Data supplied Block Start

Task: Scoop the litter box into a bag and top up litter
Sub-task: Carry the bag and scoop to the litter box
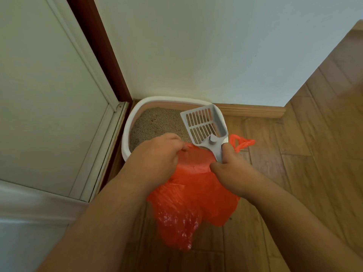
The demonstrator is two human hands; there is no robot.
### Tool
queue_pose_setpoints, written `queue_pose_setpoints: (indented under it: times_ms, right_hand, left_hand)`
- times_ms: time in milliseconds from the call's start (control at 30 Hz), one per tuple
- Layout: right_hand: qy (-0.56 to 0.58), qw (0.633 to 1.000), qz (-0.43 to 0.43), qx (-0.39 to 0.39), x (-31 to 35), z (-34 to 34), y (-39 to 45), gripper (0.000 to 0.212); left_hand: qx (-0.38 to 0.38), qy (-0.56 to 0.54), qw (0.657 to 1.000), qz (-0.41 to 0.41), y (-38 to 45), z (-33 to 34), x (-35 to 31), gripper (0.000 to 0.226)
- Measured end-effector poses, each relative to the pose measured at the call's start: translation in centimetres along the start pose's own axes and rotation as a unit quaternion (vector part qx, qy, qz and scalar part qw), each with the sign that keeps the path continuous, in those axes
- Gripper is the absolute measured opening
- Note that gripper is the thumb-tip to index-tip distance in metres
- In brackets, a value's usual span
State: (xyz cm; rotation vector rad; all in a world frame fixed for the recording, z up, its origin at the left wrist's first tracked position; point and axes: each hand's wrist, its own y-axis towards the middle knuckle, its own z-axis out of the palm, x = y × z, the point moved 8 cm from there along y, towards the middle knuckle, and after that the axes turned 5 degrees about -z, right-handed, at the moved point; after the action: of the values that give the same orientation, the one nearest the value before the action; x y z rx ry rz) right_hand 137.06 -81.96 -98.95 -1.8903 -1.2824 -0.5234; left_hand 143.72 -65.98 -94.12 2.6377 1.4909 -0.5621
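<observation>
Presently: bag, scoop and litter box in a floor corner

Nearest: orange bag [188,195], crumpled plastic, hanging above the wooden floor [306,173]. Left hand [157,156] pinches the bag's near rim, fingers curled. Right hand [229,169] grips the handle of a grey slotted scoop [204,124]; the scoop head looks empty and is held over the box's right corner. One bag handle loop [242,143] trails to the right. Beyond: white litter box [127,126], holding tan litter [157,124], set against the wall [206,52], door frame [98,46] at left.
</observation>
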Motion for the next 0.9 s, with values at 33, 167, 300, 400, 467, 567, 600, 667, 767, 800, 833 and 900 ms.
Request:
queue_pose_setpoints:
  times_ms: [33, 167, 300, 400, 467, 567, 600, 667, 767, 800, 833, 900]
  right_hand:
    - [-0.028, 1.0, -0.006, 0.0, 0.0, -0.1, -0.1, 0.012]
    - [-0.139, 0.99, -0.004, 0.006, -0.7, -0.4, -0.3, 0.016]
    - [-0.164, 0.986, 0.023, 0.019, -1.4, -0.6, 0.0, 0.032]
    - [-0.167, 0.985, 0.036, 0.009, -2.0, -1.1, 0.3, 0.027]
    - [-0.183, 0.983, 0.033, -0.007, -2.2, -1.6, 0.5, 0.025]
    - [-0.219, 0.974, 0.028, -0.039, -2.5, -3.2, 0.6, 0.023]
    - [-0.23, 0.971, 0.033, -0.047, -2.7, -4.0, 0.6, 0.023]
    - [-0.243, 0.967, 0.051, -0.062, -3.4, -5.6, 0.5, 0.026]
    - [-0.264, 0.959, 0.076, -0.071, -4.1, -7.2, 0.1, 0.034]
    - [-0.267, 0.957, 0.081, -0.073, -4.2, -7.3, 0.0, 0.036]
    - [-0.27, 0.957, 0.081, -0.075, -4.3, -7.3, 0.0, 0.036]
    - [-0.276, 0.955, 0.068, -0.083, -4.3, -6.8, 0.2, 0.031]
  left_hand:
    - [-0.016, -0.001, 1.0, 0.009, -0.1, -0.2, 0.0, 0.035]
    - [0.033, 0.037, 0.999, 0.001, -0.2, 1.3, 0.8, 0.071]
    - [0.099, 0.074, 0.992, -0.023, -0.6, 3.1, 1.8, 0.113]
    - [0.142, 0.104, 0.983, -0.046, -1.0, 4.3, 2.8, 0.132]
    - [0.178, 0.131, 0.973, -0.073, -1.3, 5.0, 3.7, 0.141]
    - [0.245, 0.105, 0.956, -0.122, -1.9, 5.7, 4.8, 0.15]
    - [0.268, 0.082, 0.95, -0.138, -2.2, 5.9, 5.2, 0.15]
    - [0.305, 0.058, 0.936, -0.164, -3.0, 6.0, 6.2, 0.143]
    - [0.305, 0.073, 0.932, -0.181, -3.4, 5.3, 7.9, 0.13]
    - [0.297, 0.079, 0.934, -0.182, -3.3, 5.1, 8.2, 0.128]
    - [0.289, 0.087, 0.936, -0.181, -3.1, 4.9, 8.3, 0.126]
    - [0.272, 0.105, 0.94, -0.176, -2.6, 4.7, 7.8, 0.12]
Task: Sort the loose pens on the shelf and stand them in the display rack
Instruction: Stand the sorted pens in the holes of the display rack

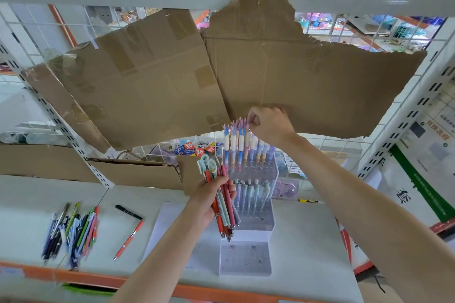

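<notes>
A clear stepped display rack stands on the white shelf. Its top tier holds several pens with pink and blue finned caps; the middle tier holds pale blue pens; the lowest tier shows only holes. My right hand pinches the cap of one pen at the top tier. My left hand grips a bundle of red, pink and white pens just left of the rack. A loose pile of pens lies at the shelf's left.
A black marker and an orange pen lie between the pile and the rack. Torn cardboard sheets hang against the wire back grid. A flat cardboard box sits behind. The shelf's orange front edge runs below.
</notes>
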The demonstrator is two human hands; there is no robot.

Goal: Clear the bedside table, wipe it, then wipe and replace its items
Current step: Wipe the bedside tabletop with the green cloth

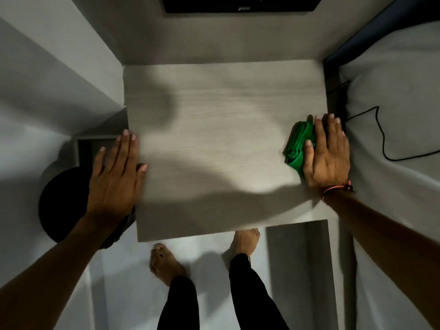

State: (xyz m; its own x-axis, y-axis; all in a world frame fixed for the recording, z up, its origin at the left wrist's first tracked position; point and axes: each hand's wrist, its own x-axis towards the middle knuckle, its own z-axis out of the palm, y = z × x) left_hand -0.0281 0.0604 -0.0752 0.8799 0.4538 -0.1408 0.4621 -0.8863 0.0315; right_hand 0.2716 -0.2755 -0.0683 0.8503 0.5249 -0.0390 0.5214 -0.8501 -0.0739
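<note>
Right hand (327,153) flat, fingers spread, pressed on green cloth (298,144) at the table's (214,139) right edge, arm reaching in from lower right. Left hand (116,172) open, fingers straight and together, palm down over the table's left edge, holding nothing. Cable (381,134) on bedding right of the table.

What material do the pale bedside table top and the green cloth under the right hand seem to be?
Pale bedside table top: likely wood-look laminate, matt; faint straight grain lines and no glare. Green cloth: soft fabric, perhaps microfibre; it bunches in thick folds under the flat right hand.
</note>
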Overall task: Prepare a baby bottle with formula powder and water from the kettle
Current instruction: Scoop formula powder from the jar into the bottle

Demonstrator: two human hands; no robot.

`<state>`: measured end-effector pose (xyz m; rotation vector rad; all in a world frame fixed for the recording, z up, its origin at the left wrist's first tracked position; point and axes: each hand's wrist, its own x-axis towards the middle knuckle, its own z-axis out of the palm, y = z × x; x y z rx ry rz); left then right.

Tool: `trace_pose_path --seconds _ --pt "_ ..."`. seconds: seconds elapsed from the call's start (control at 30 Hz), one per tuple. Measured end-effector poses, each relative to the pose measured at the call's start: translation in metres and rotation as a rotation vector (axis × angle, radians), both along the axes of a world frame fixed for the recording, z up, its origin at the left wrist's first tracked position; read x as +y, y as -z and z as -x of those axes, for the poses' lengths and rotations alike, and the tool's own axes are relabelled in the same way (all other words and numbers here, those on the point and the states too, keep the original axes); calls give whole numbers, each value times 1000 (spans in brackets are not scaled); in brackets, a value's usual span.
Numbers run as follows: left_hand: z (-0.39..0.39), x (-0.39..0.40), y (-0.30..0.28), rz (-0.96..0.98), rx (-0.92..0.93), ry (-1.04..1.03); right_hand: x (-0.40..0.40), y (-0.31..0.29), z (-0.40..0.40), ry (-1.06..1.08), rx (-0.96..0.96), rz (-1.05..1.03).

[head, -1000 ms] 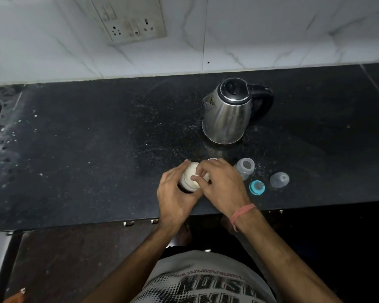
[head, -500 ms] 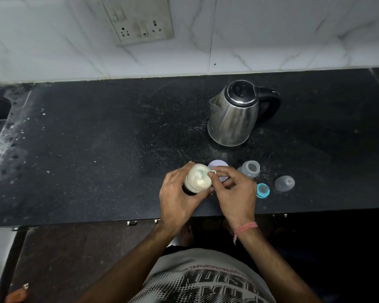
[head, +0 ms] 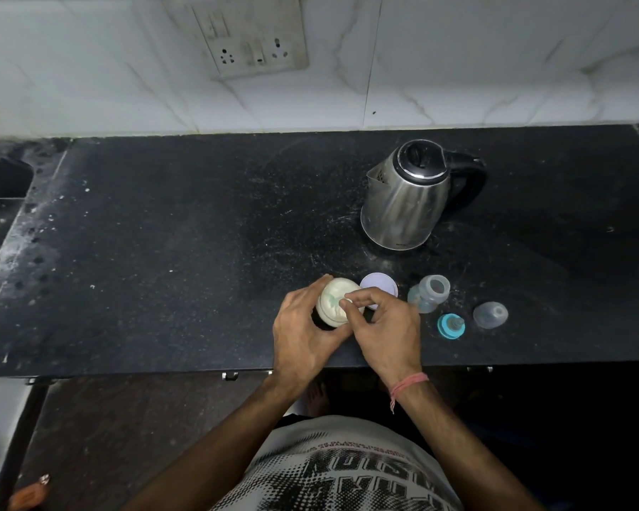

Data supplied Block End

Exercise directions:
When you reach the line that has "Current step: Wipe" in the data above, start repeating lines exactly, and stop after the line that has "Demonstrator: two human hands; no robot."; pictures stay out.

Response to the task:
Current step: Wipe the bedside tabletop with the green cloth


State: (xyz m; its own x-axis, y-axis; all in a world frame fixed for the recording, z up, its origin at the left wrist's first tracked position; point and axes: each hand's wrist, its own x-axis towards the middle knuckle, its own z-axis out of the palm, y = z × x) left_hand -0.0281 0.0604 -0.0752 0.8799 0.4538 -0.1408 0.4621 -0.8863 0.0315; right_hand 0.2716 -0.2755 -0.0683 0.8503 0.5249 -0.0390 0.5214 -0.8501 -0.0739
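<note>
Right hand (327,153) flat, fingers spread, pressed on green cloth (298,144) at the table's (214,139) right edge, arm reaching in from lower right. Left hand (116,172) open, fingers straight and together, palm down over the table's left edge, holding nothing. Cable (381,134) on bedding right of the table.

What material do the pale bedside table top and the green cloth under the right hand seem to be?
Pale bedside table top: likely wood-look laminate, matt; faint straight grain lines and no glare. Green cloth: soft fabric, perhaps microfibre; it bunches in thick folds under the flat right hand.
</note>
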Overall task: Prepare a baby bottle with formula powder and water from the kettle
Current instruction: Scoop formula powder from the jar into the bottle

Demonstrator: two human hands; no robot.

The exercise is done.